### What is required
Repeat the data that follows in full. Do not include the pictures.

### Information shown

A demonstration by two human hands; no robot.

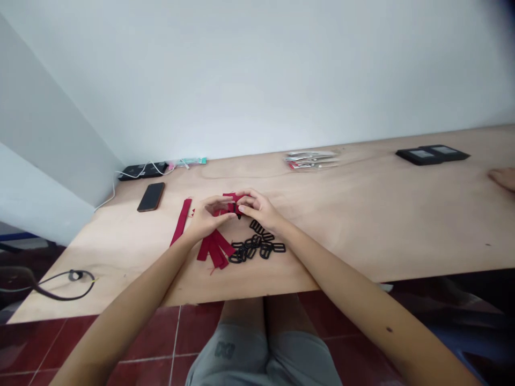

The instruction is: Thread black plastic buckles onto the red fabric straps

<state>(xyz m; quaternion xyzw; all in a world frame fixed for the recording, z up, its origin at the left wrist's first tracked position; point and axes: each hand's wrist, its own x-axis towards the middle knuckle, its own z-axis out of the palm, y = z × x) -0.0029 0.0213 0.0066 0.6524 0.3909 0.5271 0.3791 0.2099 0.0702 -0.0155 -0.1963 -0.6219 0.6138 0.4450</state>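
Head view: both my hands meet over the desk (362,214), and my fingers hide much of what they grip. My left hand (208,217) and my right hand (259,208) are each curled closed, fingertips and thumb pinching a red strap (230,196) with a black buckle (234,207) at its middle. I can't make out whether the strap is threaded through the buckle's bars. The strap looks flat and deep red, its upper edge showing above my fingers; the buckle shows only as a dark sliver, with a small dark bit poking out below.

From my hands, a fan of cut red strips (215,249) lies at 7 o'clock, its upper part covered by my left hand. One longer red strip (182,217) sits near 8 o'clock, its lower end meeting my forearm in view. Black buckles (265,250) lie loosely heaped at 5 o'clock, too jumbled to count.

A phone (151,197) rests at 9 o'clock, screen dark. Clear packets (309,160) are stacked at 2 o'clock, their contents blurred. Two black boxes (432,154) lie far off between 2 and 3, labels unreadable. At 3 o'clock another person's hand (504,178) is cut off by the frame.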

### Exercise result
A demonstration by two human hands; no robot.


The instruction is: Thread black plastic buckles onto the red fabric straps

<state>(xyz m; quaternion xyzw; all in a world frame fixed for the recording, z up, its origin at the left wrist's first tracked position; point and axes: each hand's wrist, its own x-axis towards the middle knuckle, its own z-axis out of the palm, y = z × x) -0.0029 0.0213 0.0066 0.6524 0.3909 0.5271 0.3791 0.2099 0.0702 -0.0155 -0.1963 -0.6219 0.6138 0.4450</state>
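Head view: both my hands meet over the desk (362,214), and my fingers hide much of what they grip. My left hand (208,217) and my right hand (259,208) are each curled closed, fingertips and thumb pinching a red strap (230,196) with a black buckle (234,207) at its middle. I can't make out whether the strap is threaded through the buckle's bars. The strap looks flat and deep red, its upper edge showing above my fingers; the buckle shows only as a dark sliver, with a small dark bit poking out below.

From my hands, a fan of cut red strips (215,249) lies at 7 o'clock, its upper part covered by my left hand. One longer red strip (182,217) sits near 8 o'clock, its lower end meeting my forearm in view. Black buckles (265,250) lie loosely heaped at 5 o'clock, too jumbled to count.

A phone (151,197) rests at 9 o'clock, screen dark. Clear packets (309,160) are stacked at 2 o'clock, their contents blurred. Two black boxes (432,154) lie far off between 2 and 3, labels unreadable. At 3 o'clock another person's hand (504,178) is cut off by the frame.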

No more output will be added to the exercise.